Forum Pajak Berkeadilan (FPB) mendesak Pemerintah dan DPR untuk menghentikan pembahasan RUU Pengampunan Pajak karena dianggap mencederai rasa keadilan. Sikap itu disampaikan pada Rapat Dengar Pendapat Umum (RDPU) yang dipimpin oleh Ketua Komisi 11, Ahmad Noor Supit beberapa waktu lalu di Kompleks DPR RI, Senayan.

Ah Maftuchan, Koordinator Forum Pajak Berkeadilan mengungkapkan setidaknya ada beberapa hal mengapa RUU Tax Amnesty harus ditarik, “Pertama, RUU Tax Amnesty jelas mengabaikan aspek keadilan karena hanya segelintir orang super kaya yang menikmati. Sedangkan masyarakat kelas menengah ke bawah (kaum salariat bergaji bulanan) yang taat pajak sama sekali tidak mendapatkan manfaat dari tax amnesty. Kedua, banyak Studi menunjukkan bahwa tax amnesty bukanlah sesuatu yang baru, dan sebagian besar menunjukkan tidak efektif. Ketiga, solusi utama atas rendahnya penerimaan pajak di Indonesia adalah pada penegakan hukum dan reformasi sistem perpajakan, bukan pengampunan pajak,” tutur Maftuchan.

“Keempat, Forum Pajak Berkeadilan masih ragu dengan efektivitas pengampunan pajak terkait dengan data dan informasinya. Terkuaknya dokumen Panama Papers makin menguatkan bahwa rencana pemberian pengampunan pajak akan kontra-produktif terhadap upaya optimalisasi penerimaan pajak. Kelima, Forum Pajak Berkeadilan juga menanyakan seberapa besar kemampuan lembaga negara untuk menerima dan mengelola dana repatriasi.” Imbuh Maftuchan yang juga Direktur Eksekutif, Perkumpulan Prakarsa.
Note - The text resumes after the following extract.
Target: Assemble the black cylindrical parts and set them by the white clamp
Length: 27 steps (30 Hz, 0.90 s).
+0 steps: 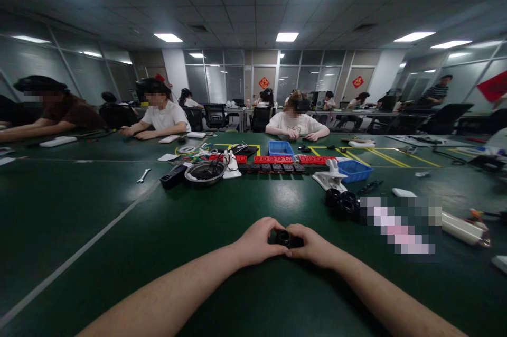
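Both hands meet at the centre front of the green table [119, 210], w/ a small black ring [284, 237] pinched between them. Left hand [256, 242] curls round the ring's left side, fingers narrow and bent over the top; right hand [315, 244] closes on its right side the same way. Ring is round, dark, glossy, w/ a hole in the middle facing up; only the top part shows, rest hidden by fingers. It sits low, at or just above the table surface – can't tell if touching.

Just beyond to the right, a cluster of similar black rings [343, 204] lies on the table, apart from the hands. Behind those, a white clamp-like piece [330, 176] and a blue bin [354, 170]. Further back centre: metal bowl [205, 172], row of red blocks [273, 159], second blue bin [281, 148]. A wrench [143, 175] lies to the left. Other people sit at the far side of the table, their hands on their own work.
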Each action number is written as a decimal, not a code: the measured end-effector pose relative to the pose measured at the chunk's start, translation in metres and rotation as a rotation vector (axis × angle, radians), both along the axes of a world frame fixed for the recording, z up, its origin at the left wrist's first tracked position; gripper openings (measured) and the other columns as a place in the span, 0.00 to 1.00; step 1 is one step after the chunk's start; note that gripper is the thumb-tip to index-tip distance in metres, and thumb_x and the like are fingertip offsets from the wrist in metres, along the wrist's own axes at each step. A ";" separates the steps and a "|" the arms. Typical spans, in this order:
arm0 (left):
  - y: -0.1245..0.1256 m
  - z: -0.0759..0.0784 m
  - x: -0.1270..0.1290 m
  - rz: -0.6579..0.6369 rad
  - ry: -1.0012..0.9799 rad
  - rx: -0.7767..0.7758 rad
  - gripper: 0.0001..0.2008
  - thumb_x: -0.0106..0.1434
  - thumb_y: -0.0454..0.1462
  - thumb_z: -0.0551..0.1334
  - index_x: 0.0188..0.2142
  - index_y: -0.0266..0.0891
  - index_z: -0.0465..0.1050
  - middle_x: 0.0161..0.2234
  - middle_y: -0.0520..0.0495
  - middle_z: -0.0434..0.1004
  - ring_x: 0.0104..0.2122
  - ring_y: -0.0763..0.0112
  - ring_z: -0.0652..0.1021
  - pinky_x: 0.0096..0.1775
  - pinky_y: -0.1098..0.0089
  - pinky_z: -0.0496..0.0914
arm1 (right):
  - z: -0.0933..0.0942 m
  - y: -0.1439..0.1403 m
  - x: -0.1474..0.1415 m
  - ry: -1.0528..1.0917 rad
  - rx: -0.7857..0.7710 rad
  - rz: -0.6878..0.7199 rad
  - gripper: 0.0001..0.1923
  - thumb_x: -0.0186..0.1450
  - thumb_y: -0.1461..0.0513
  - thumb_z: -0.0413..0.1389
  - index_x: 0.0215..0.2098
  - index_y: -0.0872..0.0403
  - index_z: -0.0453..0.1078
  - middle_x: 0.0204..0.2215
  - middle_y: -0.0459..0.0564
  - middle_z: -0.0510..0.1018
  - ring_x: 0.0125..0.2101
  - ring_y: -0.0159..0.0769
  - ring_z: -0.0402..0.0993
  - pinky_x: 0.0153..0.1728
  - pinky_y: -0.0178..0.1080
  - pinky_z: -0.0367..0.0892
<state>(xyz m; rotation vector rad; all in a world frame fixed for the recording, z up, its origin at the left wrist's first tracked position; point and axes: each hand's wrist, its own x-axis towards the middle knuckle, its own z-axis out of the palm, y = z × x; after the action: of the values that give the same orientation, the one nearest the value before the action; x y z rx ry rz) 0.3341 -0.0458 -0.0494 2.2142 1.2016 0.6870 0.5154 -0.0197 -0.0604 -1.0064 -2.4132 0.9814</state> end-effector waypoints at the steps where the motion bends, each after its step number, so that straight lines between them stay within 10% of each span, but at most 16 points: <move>1: 0.000 0.000 0.000 0.000 -0.002 -0.006 0.16 0.48 0.43 0.63 0.35 0.38 0.67 0.30 0.51 0.64 0.29 0.71 0.66 0.29 0.74 0.60 | 0.000 0.000 0.000 0.002 -0.004 0.000 0.10 0.50 0.62 0.58 0.31 0.57 0.68 0.27 0.45 0.67 0.31 0.35 0.63 0.31 0.34 0.58; 13: -0.002 0.000 0.003 0.046 0.004 -0.030 0.16 0.48 0.43 0.63 0.34 0.39 0.67 0.31 0.51 0.65 0.30 0.70 0.67 0.29 0.74 0.60 | -0.007 0.003 0.000 -0.037 0.014 -0.068 0.10 0.48 0.61 0.59 0.26 0.57 0.65 0.25 0.43 0.66 0.28 0.32 0.61 0.27 0.32 0.55; 27: -0.002 -0.013 0.013 0.258 0.043 0.085 0.13 0.49 0.42 0.62 0.33 0.39 0.65 0.32 0.50 0.66 0.34 0.66 0.68 0.33 0.70 0.62 | -0.016 -0.014 -0.020 -0.304 0.403 -0.391 0.13 0.51 0.55 0.55 0.28 0.55 0.63 0.27 0.50 0.69 0.29 0.37 0.64 0.27 0.35 0.54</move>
<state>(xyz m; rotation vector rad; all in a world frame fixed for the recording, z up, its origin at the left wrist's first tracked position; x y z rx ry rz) 0.3467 -0.0477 -0.0626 2.1727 1.5241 0.8083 0.4950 -0.0336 -0.0766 -1.4684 -2.3645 0.2088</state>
Maryati Abdullah, Koordinator Nasional PWYP Indonesia menyampaikan,”Pengampunan pajak tidak akan pernah berjalan dengan efektif di tengah buruknya sistem dan praktik perpajakan di Indonesia. Global Financial Integrity/GFI (2015) melaporkan bahwa potensi pajak yang menguap dari Indonesia karena praktik pelarian uang haram jumlahnya hampir Rp 200 Triliun tiap tahunnya diakibatkan rendahnya tingkat kepatuhan wajib pajak (kelompok kaya, superkaya, dan korporasi), tingginya prevalensi korupsi pajak, praktik penggelapan dan penghindaran pajak dengan metode perekayasaan keuangan keuangan yang rumit, dan rendahnya kinerja otoritas pajak Indonesia,” tegas Maryati.

Maryati menambahkan, Indonesia berada pada posisi ke-7 negara dari negara-negara yang memiliki aliran uang haram tertinggi. Dalam rentang tahun 2003-2012 Indonesia tercatat mengalirkan dana sebesar Rp. 1,699 triliun atau rata-rata pertahun mencapai Rp 167 triliun. ”Pemerintah harus menghentikan pembahasan RUU ini dan lebih fokus untuk melakukan langkah penegakan hukum maupun mempercepat reformasi sistem pajak di Indonesia. Lebih baik segera membahas RUU Ketentuan Umum Perpajakan (KUP) alih-alih membahas RUU Tax Amnesty.” imbuh Maryati.

Khoirun Nikmah dari INFID mengungkapkan bahwa tahun 2017 adalah momentum implementasi standar global Automatic Exchange of Information (AEOI) dimana setiap negara termasuk tax haven country harus membuka data nasabahnya. Seharusnya pemerintah lebih fokus menyiapkan segala instrumen untuk menyambut AEOI sebagai bagian dari upayta meningkatkan penerimaan pajak daripada memaksakan RUU Tax Amnesy.

“Sebelumnya Forum Pajak Berkeadilan juga telah membuat petisi online di change.org untuk menolak pembahasan RUU Tax Amnesty dan sudah ditandatangani oleh lebih dari 10 (sepuluh) ribu orang. Selain itu, Forum Pajak Berkeadilan juga sudah mengirimka surat terbuka untuk Presiden Jokowi untuk menghenntikan RUU Tax Amnesty.” Imbuh Nikmah.

Forum Pajak Berkeadilan yang terdiri atas Perkumpulan Prakarsa, Publish What You Pay (PWYP) Indonesia, International NGO for Indonesia Development (Infid), Transparency International Indonesia (TII) dan kelompok masyarakat sipil lainnya menegaskan bahwa RUU Tax Amnesty harus ditarik Program Legislasi Nasional (Prolegnas).